Very early on in the writing process, I was obsessed with emergence and collective consciousness. I was fascinated by the idea that humans are superorganisms – we would not be able to survive without the billions of bacteria in our guts, for instance. I liked the idea that the person the public decided was “Falleni”, was actually collectively constructed by the imaginations of people who surrounded Falleni. The “Falleni” who we read about in books and newspaper articles emerged between these various lines of sight, like a hologram. Who Falleni actually was is Falleni’s business, and will forever remain a mystery. I wanted Part Three (the part with all the crazy shifts in perspective) to feel like a kaleidoscope, or a mosaic of perspectives. Originally Falleni was never going to speak in this part, but the writing was too cold without Falleni’s voice, so I added it in here and there, under various aliases. These voices are just as constructed (by me, of course), and add to the kaleidoscope of impressions. The big challenge was trying to make sure the reader would not be too confused by all the shifts, but I always knew it would not be the sort of thing everyone would want to read. If Goodreads reviews are anything to go by – some people like the shifts, and others are confused by them. Ah well. I am glad I stuck to my guns and saw the idea through to completion, in any case!

Did being a poet help you write this book?

Yes, but only because, on a technical level, this book is about style and voice. I was interested in writing in multiple voices, and my training in poetry really helped me hone language to amplify or tweak certain qualities of voice.

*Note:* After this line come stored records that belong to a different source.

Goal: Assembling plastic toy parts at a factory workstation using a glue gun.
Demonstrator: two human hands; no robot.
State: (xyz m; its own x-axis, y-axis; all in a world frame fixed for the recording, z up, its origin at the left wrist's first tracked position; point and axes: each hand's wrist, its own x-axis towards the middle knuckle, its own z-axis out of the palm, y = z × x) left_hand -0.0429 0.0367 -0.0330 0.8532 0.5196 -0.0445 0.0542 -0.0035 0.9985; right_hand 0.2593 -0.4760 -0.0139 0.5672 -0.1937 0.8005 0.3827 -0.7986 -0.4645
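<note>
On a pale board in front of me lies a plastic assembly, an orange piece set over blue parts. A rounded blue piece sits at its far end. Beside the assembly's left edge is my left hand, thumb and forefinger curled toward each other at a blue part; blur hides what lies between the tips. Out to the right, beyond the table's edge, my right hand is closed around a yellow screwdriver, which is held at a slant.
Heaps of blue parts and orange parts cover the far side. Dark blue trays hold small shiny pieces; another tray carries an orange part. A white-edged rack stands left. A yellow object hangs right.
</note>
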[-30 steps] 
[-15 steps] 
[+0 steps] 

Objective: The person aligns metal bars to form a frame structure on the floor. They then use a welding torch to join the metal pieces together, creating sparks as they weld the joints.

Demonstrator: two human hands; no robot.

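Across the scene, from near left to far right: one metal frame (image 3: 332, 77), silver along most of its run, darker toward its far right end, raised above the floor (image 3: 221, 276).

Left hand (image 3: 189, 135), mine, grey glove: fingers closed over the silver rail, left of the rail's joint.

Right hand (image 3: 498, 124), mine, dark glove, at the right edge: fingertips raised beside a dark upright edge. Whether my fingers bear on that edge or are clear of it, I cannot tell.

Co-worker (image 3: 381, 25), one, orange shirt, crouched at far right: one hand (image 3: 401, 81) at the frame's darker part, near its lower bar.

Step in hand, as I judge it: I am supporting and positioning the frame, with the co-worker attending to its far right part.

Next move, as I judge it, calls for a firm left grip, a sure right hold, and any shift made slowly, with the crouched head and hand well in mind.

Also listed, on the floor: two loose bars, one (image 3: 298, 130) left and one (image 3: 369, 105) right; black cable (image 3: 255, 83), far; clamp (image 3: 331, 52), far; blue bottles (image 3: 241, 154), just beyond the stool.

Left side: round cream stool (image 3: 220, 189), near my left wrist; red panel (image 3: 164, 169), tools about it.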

I think my experience writing poetry also helped me to look at blocks of text as experiments in form, as opposed to writing and editing according to pre-conceived notions of what a narrative arc should be. In a way, my book is quite skeptical of pre-conceived notions of “narrative arc”, because in the past these “arcs” have wildly distorted the truth of Falleni’s story, in order to turn it into a “better” or “more dramatic” tale. I wanted to write a book that resisted those impulses, and thinking about prose as if it was poetry helped me achieve this – I had structuring principles other than ‘the narrative arc’ to work within and against.

What is your next project? What are you currently working on? Are you returning to poetry or sticking with fiction?

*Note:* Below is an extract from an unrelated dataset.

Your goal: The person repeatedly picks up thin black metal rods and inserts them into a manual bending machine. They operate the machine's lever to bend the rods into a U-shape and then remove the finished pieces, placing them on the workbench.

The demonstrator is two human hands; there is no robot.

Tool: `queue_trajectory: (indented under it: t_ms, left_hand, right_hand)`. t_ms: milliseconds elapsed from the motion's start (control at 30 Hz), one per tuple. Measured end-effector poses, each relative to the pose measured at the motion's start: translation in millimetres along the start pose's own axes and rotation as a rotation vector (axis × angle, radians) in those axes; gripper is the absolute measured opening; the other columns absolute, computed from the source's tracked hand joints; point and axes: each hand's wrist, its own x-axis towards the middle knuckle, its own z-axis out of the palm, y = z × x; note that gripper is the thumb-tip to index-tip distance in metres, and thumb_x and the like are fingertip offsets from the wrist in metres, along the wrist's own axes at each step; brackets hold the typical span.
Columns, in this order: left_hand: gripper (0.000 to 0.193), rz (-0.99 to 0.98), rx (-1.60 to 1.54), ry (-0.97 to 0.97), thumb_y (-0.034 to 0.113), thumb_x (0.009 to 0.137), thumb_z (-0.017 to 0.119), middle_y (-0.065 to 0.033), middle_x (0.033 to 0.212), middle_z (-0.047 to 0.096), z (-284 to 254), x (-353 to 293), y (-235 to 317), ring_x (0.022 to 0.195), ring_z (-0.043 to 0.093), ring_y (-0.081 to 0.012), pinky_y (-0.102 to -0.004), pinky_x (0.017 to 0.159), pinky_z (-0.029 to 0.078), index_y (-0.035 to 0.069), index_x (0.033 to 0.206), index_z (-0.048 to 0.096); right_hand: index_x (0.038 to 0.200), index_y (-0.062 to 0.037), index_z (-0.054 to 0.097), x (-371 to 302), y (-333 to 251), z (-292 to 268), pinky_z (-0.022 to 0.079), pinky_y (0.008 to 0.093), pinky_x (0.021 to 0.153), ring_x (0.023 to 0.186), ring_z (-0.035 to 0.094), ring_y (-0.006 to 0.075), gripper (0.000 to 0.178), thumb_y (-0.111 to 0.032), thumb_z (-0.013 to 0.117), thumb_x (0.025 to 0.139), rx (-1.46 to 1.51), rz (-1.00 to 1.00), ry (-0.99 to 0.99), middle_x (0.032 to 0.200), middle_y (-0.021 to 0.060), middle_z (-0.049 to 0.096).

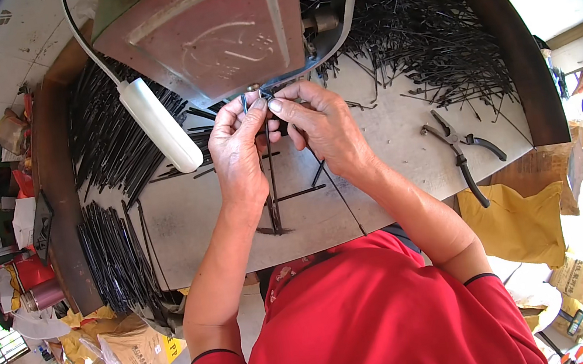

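Observation:
Both hands meet just below the front of a reddish machine head [212,40]. Thumb and fingers of my left hand [238,145] are closed on thin black rods [274,184], which hang down toward the tabletop. Close beside it, my right hand [324,125] pinches another thin black rod [341,199], slanting down to the table's near edge. The rods' upper ends lie between the fingertips, under the machine, and are partly hidden. A few loose rods [302,193] rest on the metal tabletop [194,233] below the hands.
A white lamp bar [161,126] on a cable hangs left of the machine. Piles of black rods [105,126] cover the left side, with a tangled heap [419,30] at the back right. Pliers [459,147] lie at right. Raised brown edges [530,74] border the table.

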Motion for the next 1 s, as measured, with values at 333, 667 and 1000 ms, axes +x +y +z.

My next project is the gestation of a child! A 3D, walking, talking novel! No but seriously, I am not 100% sure what the next project will be. I have a few ideas that I have been stewing on, and doing piecemeal research for, and I am looking forward to getting my routine back so I can start to make them happen. First step: I need to start writing every day again – whether that writing turns into poetry or fiction will be another matter.

Being a debut author, what has helped you the most in finishing this manuscript and finding a publisher for it?

Without a doubt, the two courses I was enrolled in throughout the writing process. The first course – a doctorate in creative arts at Western Sydney University – gave me the freedom to write and fail, and also pushed me to think critically in ways I may not have done had I written this book outside an academic context. The second course, the Write a Novel course conducted at the Faber Academy, gave me the opposite experience. It helped me to contend with the commercial realities of publishing a book in 2017, and also put me in touch with my agent and publisher. This made the ‘business’ end of things run much more smoothly, thank God, as I don’t have the best business head on my shoulders.

Pip Smith

Pip is a writer of songs, poems and stories. Her first poetry collection, Too Close for Comfort (SUP), won the Helen Ann Bell Award in 2013. She ran the monthly writing event Penguin Plays Rough, for which she published and edited the multimedia anthology, The Penguin Plays Rough Book of Short Stories. She was a Faber Academy Writing a Novel scholarship recipient, has been a co-director of the National Young Writers’ Festival, and holds a doctorate in creative arts from Western Sydney University. She is one quarter of garage-punk band Imperial Broads and works in a bookshop.